Mudanças entre uma administração e outra são comuns, mas não nesse nível, relata a imprensa americana. Funcionários ouvidos pelo WSJ disseram que acreditam que a reorganização tem o objetivo de pressionar funcionários de carreira com proteção do serviço público a deixarem seus cargos, com alguns já indo para empresas privadas e outros empregos.
Sem garantia de segurança
Mas talvez a mensagem mais direta nesse sentido tenha sido a retirada de proteção aos ex-funcionários que enfrentam ameaças de morte. Os conselhos e políticas de Fauci durante a pandemia o levaram a ser visto como um vilão por muitos dos apoiadores do presidente. E tanto Bolton quanto Pompeo foram alvos de conspirações de assassinato pelo Irã por seu envolvimento em aconselhar Trump quando ele decidiu mandar matar o principal comandante de segurança e inteligência iraniano em 2020.
Quando anunciou a medida na semana passada, Trump disse que eles não tinham garantia de segurança ao deixar o governo, e que todos eles tinham ganhado dinheiro suficiente para pagar por segurança privada. Também acrescentou que não sentiria nenhuma responsabilidade se eles fossem prejudicados por adversários.
— Acho que esse é o estilo de Trump, sem sombra de dúvidas, e é o que ele realmente quer fazer — reagiu Bolton em uma entrevista no domingo. — Apesar de toda a conversa sobre olhar para frente, o que ele realmente quer fazer é olhar para trás. Mas não tenho tanta certeza de que esse caminho seja tranquilo.
A decisão foi especialmente preocupante para alguns republicanos, pois pelo menos dois dos funcionários cuja segurança foi retirada — Pompeo e Brian Hook, que havia sido enviado especial para a política do Irã — não se opuseram claramente a Trump. Pompeo demorou a endossá-lo e fez algumas críticas leves após a revelação em 2022 de que Trump havia guardado documentos confidenciais após deixar a Casa Branca. Já Hook não cometeu nenhuma infração evidente e até se ofereceu para ajudar na atual equipe de transição.
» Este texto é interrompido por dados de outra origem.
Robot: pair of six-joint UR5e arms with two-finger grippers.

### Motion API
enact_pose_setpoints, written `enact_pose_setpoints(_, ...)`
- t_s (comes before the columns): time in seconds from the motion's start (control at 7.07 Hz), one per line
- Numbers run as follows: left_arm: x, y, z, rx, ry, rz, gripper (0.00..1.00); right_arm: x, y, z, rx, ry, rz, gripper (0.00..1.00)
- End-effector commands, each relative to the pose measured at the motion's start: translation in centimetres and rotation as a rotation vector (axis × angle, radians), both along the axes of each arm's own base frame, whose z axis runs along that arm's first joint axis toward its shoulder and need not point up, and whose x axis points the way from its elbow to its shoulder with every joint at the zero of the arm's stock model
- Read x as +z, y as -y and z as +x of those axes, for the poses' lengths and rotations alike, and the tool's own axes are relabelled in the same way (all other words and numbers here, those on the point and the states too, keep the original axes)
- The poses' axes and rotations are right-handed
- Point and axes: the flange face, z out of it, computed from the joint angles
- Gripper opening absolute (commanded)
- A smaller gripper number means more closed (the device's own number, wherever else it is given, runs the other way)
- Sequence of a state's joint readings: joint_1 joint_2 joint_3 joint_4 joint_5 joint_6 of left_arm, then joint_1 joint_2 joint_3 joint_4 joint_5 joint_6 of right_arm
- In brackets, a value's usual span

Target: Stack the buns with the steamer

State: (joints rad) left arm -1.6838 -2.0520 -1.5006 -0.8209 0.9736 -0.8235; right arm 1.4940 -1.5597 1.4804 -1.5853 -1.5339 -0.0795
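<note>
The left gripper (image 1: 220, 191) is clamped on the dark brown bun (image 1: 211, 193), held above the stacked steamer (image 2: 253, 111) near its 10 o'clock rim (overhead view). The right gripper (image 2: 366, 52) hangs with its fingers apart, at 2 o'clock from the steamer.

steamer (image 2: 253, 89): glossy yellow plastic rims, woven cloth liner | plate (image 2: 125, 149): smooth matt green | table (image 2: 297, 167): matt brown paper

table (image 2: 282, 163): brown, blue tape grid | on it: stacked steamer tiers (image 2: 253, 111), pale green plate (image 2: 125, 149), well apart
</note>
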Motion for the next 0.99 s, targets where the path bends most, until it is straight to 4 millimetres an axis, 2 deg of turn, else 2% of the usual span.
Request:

Parlamentares republicanos próximos a ambos ainda tentam entender o que aconteceu. Isso se tornou uma situação comum, à medida que pessoas em busca de cargos na segunda administração de Trump enfrentam um labirinto de demandas de lealdade, tentando entender as limitações políticas e por que a deslealdade é tratada de forma diferente em algumas situações.
Mike Pence, vice-presidente durante o primeiro mandato do republicano, e cuja própria vida foi ameaçada por uma multidão pró-Trump em 6 de janeiro de 2021, disse estar "decepcionado e preocupado" com a decisão. Durante uma reunião com repórteres na sexta-feira nos escritórios de sua organização sem fins lucrativos em Washington, Pence disse que não discutiria informações confidenciais, mas que estava claro pelos relatórios públicos que as ameaças do Irã eram reais, contínuas e que a segurança era necessária para proteger as vidas dos ex-funcionários.
Adicionalmente, os senadores Tom Cotton, do Arkansas, e Lindsey Graham, da Carolina do Sul, ambos republicanos, tornaram público no domingo seu desconforto com a decisão de Trump, um raro exemplo de resistência pública dentro do partido sobre a propensão do presidente à vingança.